Exercise description> The response should reproduce exactly the lines from the top of the listing below through the one that contains "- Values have", and nothing else; pictures do not belong in it.

___ Available data

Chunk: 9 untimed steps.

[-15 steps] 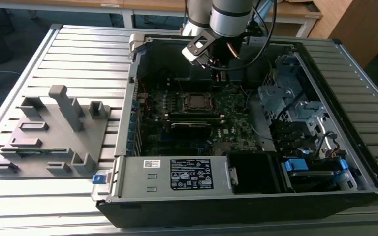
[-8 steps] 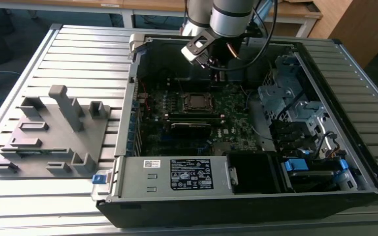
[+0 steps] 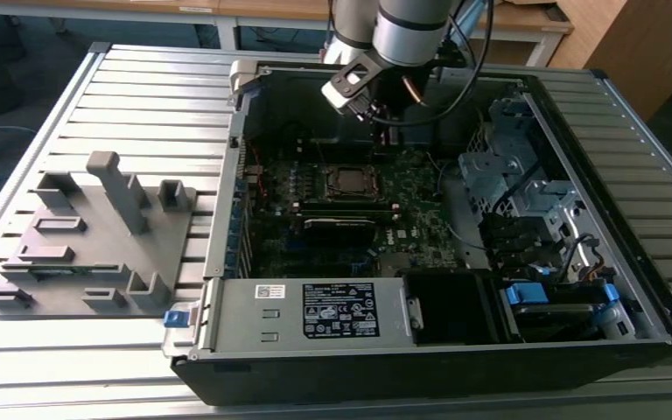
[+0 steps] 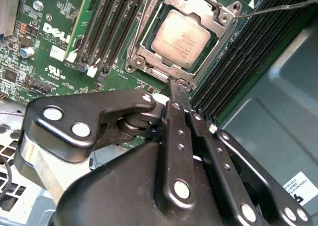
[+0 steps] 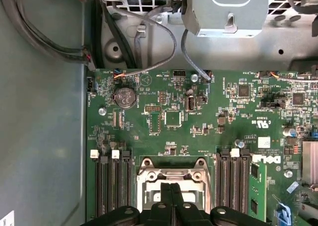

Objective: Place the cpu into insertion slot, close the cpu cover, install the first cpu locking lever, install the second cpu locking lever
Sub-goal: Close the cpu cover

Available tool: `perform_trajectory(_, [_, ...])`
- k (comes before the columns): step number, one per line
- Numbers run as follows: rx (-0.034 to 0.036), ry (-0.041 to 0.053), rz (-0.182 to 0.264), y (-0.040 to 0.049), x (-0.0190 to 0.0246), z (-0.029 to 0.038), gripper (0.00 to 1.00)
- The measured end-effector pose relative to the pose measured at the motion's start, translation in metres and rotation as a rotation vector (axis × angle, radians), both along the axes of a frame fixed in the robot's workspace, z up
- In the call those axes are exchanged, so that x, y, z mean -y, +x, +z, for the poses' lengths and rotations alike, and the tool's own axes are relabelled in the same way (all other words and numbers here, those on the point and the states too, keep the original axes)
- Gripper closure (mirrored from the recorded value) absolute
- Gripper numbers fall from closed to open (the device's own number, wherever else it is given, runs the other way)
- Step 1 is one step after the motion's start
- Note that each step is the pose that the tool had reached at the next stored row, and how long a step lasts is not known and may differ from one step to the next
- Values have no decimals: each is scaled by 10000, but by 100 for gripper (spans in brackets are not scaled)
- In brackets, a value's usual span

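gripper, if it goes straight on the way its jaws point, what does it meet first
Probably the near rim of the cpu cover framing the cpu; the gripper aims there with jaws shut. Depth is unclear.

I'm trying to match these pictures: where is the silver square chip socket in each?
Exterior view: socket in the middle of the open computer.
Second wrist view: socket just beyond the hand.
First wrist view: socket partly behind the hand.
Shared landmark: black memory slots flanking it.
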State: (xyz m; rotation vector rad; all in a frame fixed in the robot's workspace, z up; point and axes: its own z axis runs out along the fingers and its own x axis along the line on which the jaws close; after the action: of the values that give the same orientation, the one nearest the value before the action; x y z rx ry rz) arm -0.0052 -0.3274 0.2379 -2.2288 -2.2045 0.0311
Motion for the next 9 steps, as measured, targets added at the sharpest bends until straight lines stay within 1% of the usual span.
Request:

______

Response to this exercise>
Chunk: 9 untimed steps.

[-15 steps] 
[-8 steps] 
[+0 steps] 
[+0 steps] 
[+0 steps] 

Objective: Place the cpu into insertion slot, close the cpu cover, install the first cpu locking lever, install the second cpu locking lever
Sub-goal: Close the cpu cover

Available tool: `perform_trajectory(_, [_, ...])`
- k (comes before the columns): step number, one per line
- Numbers run as follows: rx (-0.034 to 0.036), ry (-0.041 to 0.053), rz (-0.182 to 0.264), y (-0.040 to 0.049), x (-0.0190 to 0.0246), z (-0.029 to 0.038), gripper (0.00 to 1.00)
- The measured end-effector pose relative to the pose measured at the motion's start, translation in metres and rotation as a rotation vector (axis × angle, radians), both along the axes of a frame fixed in the robot's workspace, z up
- In the call those axes are exchanged, so that x, y, z mean -y, +x, +z, for the poses' lengths and rotations alike, and the tool's own axes are relabelled in the same way (all other words and numbers here, those on the point and the states too, keep the original axes)
- Gripper closure (mirrored from the recorded value) absolute
- Gripper numbers fall from closed to open (the device's own number, wherever else it is given, runs the other way)
- Step 1 is one step after the motion's start
- Note that each step is the pose that the tool had reached at the next stored row, and how long a step lasts is not known and may differ from one step to the next
- Values have no decimals: each is scaled by 10000, but by 100 for gripper (spans in brackets are not scaled)

A complete answer has now been given to the exercise.